Silky pasta with juicy tomatoes and fragrant basil makes every bite a delight. Try serving it with a side of crusty bread to soak up any leftover sauce.
Grilled Cheese with Sliced Tomatoes
Let’s face it, there’s nothing quite like the comforting crunch of a perfectly grilled cheese sandwich, especially when you throw in some juicy tomato slices for that extra zing. It’s simple, satisfying, and just the thing for when you need a quick bite that feels like a hug from the inside.
Ingredients
- 2 slices of your favorite bread (sourdough works wonders here)
- A couple of slices of sharp cheddar cheese (about 1/4 cup when grated)
- 1 medium tomato, sliced thin
- A splash of olive oil or a pat of butter (about 1 tbsp)
Instructions
- Heat a non-stick skillet over medium heat. This is your golden ticket to even cooking without burning.

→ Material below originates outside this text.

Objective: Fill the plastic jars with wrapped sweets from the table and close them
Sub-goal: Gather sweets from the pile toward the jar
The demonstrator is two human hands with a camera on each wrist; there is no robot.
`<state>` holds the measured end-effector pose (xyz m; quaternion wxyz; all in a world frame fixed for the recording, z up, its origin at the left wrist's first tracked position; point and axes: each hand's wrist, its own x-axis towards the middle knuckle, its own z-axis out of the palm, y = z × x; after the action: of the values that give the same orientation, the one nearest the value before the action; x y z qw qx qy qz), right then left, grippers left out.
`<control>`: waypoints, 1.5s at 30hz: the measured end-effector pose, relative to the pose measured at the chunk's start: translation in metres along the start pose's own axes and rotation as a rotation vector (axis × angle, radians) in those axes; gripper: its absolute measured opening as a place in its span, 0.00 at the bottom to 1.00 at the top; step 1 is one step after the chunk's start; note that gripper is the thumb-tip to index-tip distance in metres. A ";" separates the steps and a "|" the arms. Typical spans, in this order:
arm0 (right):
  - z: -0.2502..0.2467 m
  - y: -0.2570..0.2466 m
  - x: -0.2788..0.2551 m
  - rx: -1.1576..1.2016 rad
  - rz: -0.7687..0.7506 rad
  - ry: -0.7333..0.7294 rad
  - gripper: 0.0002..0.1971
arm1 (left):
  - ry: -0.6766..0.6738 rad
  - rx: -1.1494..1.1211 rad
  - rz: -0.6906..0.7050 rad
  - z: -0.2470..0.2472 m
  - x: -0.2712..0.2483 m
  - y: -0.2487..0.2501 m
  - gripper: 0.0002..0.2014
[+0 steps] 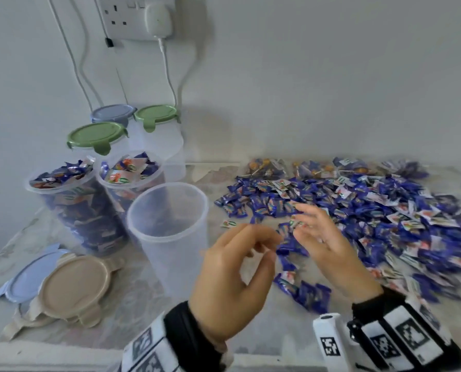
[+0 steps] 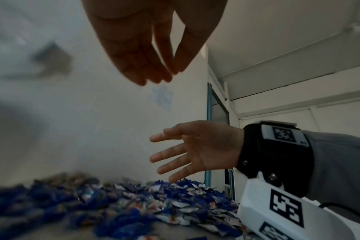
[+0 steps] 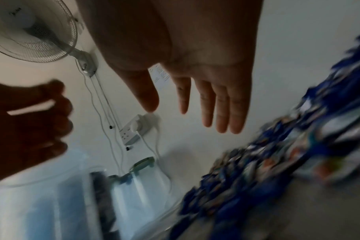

- While the skillet heats, assemble your sandwich: layer the cheese and tomato slices between the bread slices.
- Lightly coat the outside of each bread slice with olive oil or butter. This ensures a crispy, golden exterior.
- Place the sandwich in the skillet. Cook for about 3-4 minutes on each side, or until the bread is golden brown and the cheese starts to melt. Press down gently with a spatula for even browning.
- Flip the sandwich carefully. The second side usually cooks a bit faster, so keep an eye on it to prevent burning.
- Once both sides are golden and the cheese is melty, remove from the skillet. Let it sit for a minute before cutting—this helps the cheese set a bit so it doesn’t ooze out everywhere.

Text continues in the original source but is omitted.